__WORK TASK__
Repeat the entries below exactly. Drop the pictures.

──────── MATERIAL FOR THIS TASK

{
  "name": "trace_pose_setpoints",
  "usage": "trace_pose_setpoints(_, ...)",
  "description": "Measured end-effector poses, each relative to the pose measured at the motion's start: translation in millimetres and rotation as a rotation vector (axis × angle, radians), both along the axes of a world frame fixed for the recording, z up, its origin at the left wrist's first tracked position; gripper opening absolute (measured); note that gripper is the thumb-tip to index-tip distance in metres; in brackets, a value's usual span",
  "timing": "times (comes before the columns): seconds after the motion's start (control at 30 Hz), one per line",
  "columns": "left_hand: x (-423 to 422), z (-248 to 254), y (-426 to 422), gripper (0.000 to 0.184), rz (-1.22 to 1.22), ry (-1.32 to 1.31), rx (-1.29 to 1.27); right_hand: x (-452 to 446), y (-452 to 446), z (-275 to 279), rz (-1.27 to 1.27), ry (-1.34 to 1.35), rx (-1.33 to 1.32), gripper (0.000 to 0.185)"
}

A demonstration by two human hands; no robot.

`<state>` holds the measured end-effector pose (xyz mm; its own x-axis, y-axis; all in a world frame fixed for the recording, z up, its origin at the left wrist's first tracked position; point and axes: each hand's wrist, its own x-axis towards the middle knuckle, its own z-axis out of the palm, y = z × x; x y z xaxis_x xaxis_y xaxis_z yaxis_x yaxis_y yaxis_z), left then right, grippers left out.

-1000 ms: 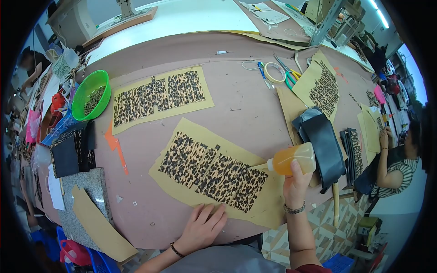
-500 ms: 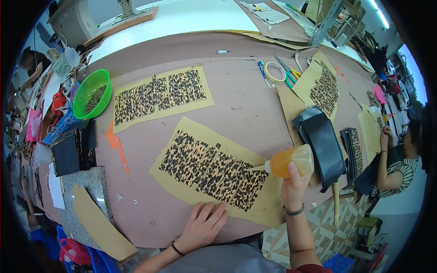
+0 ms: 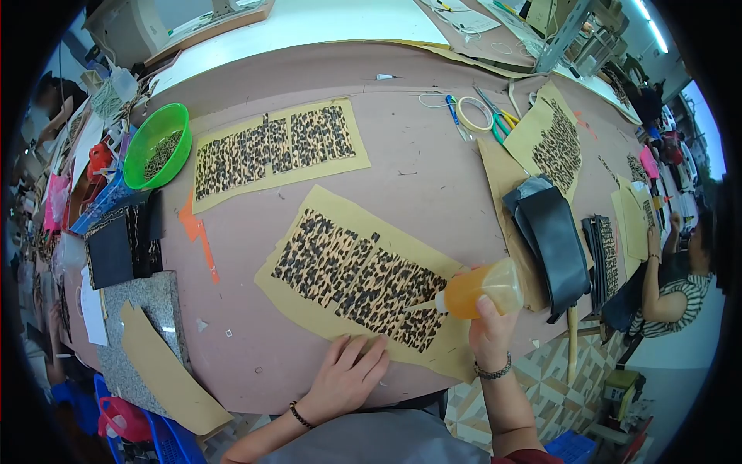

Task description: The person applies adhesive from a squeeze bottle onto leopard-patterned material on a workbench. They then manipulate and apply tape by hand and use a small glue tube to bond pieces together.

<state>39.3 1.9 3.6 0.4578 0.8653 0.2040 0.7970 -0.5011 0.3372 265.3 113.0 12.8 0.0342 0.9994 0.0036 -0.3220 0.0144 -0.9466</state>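
My right hand is wrapped round a plastic bottle of amber liquid, tilted so that its thin nozzle points left over the leopard-print pieces. Those pieces lie on a yellowish paper sheet in front of me. My left hand rests flat with fingers spread on the sheet's lower edge. Farther back is a second sheet with leopard-print strips. Whether the nozzle tip touches the print, I cannot tell.
A green bowl of small parts stands left, above dark folded pieces and a stone slab. Right are a black pouch, a tape roll and scissors. A co-worker sits far right.
The bottle in my right hand has moved left and its nozzle now lies farther in over the print. My left hand stays on the sheet's edge. The whole view has shifted slightly.
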Motion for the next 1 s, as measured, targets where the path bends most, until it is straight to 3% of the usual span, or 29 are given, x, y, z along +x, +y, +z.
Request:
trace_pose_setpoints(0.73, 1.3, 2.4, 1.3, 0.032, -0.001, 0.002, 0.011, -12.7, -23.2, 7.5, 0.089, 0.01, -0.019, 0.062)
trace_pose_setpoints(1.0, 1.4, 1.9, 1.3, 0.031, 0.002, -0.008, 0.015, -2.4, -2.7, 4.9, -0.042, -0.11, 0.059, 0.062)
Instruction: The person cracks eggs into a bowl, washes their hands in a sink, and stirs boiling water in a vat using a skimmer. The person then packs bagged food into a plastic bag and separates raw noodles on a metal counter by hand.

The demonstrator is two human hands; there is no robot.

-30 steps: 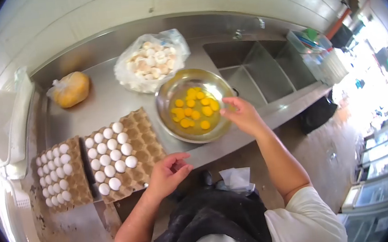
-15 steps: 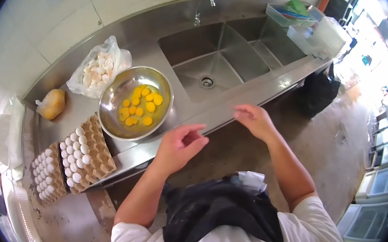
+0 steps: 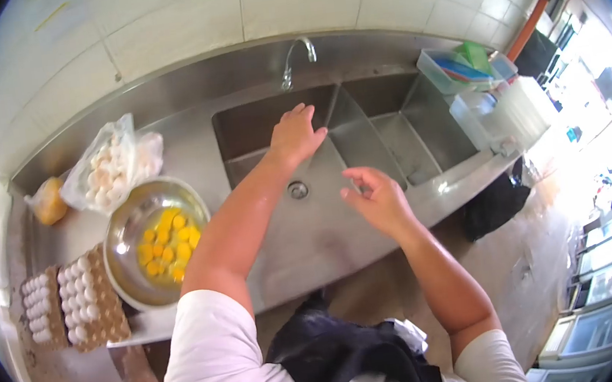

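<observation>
the left hand (image 3: 296, 136), fingers extended, is over the angular steel sink (image 3: 247, 126), near its curved, shiny faucet (image 3: 289, 62); the right hand (image 3: 380, 204), loosely open, hangs near the sink's front edge. left of the sink, a round polished bowl (image 3: 123, 247) holds glossy yolks (image 3: 170, 242), beside dimpled cardboard trays (image 3: 114, 315) of white eggs (image 3: 78, 297).

Left hand (image 3: 296, 137) extended forward, palm down; right hand (image 3: 380, 202) farther back, fingers half-curled, elbow (image 3: 475, 313) bent.
</observation>
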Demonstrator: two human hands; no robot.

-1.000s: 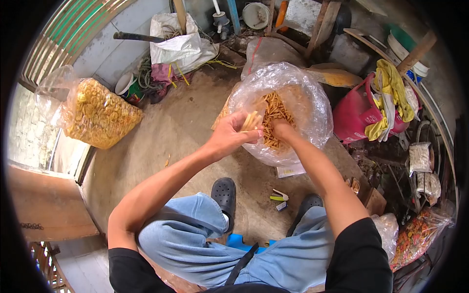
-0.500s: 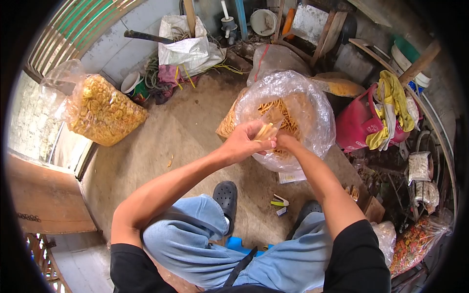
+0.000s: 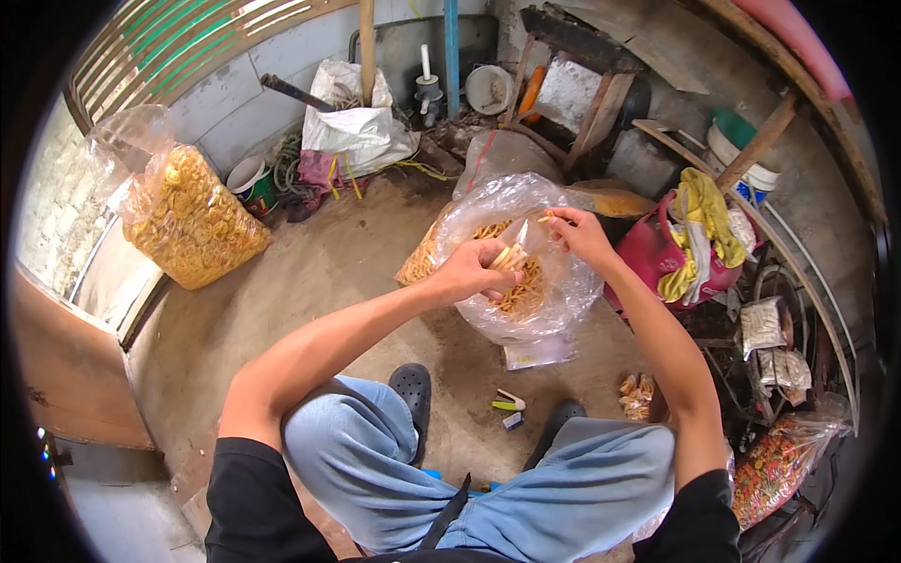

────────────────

__FINISHED TASK__
{
  "name": "trace_pose_setpoints",
  "usage": "trace_pose_setpoints(_, ...)",
  "description": "Measured end-effector poses, each relative to the pose measured at the motion's start: translation in millimetres and rotation as a rotation vector (axis × angle, radians), both along the axes of a world frame fixed for the recording, z up, its origin at the left wrist's first tracked position; gripper opening absolute (measured); note that gripper is the thumb-tip to index-tip distance in metres; in brackets, a value's usual span",
  "timing": "times (comes before the columns): seconds after the motion's start (control at 30 Hz), one per line",
  "columns": "left_hand: x (-423 to 422), z (-248 to 254), y (-426 to 422), gripper (0.000 to 0.184), rz (-1.22 to 1.22), ry (-1.32 to 1.31), rx (-1.29 to 1.27); right_hand: x (-452 to 446), y (-452 to 446), z (-275 to 279), rz (-1.27 to 1.27), ry (-1.34 to 1.35), rx (-1.33 to 1.32), gripper (0.000 to 0.185)"
}

A demonstration by two human hands; no robot.

`<state>` holds the measured end-effector pose (xyz mm; its own x-axis, y-axis; all in a world frame fixed for the recording, z up, its origin at the left wrist's first tracked position; point and axes: each hand's wrist, its own x-axis towards the middle knuckle, its own z-axis out of the palm, y = z × x; x y z xaxis_x xaxis_y xaxis_z yaxis_x yaxis_y yaxis_z), left then right, grippers left out.

-1000 ms: 
-500 ms: 
+0 ms: 

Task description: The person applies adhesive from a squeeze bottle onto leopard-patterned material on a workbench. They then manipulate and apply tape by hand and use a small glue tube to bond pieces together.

<state>39.3 1.9 3.6 0.4578 0.8653 0.2040 0.7970 -0.5011 0.3372 265.3 113.0 12.8 0.0342 0.9994 0.0036 -0.3220 0.0144 -0.9466</state>
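My right hand is wrapped round a plastic bottle of amber liquid, tilted so that its thin nozzle points left over the leopard-print pieces. Those pieces lie on a yellowish paper sheet in front of me. My left hand rests flat with fingers spread on the sheet's lower edge. Farther back is a second sheet with leopard-print strips. Whether the nozzle tip touches the print, I cannot tell.
A green bowl of small parts stands left, above dark folded pieces and a stone slab. Right are a black pouch, a tape roll and scissors. A co-worker sits far right.
The bottle in my right hand has moved left and its nozzle now lies farther in over the print. My left hand stays on the sheet's edge. The whole view has shifted slightly.
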Motion for the next 1 s, as measured, targets where the path bends most, until it is straight to 3% of the usual span, or 29 are given, x, y, z along +x, +y, +z.
Request:
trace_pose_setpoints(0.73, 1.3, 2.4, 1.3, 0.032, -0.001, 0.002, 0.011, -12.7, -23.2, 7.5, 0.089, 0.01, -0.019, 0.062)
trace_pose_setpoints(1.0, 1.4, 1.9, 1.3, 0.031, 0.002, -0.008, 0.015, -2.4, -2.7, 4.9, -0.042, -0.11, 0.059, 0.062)
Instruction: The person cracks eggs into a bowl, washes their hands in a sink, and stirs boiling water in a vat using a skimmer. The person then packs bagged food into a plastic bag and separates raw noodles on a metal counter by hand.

The demonstrator is two human hands; there is no robot.

-30 steps: 
-15 steps: 
+0 steps: 

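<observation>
the left hand (image 3: 296, 136), fingers extended, is over the angular steel sink (image 3: 247, 126), near its curved, shiny faucet (image 3: 289, 62); the right hand (image 3: 380, 204), loosely open, hangs near the sink's front edge. left of the sink, a round polished bowl (image 3: 123, 247) holds glossy yolks (image 3: 170, 242), beside dimpled cardboard trays (image 3: 114, 315) of white eggs (image 3: 78, 297).

Left hand (image 3: 296, 137) extended forward, palm down; right hand (image 3: 380, 202) farther back, fingers half-curled, elbow (image 3: 475, 313) bent.
</observation>
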Demonstrator: two human hands; no robot.

-1.000s: 
-0.500s: 
+0.000s: 

What has been written completes the answer.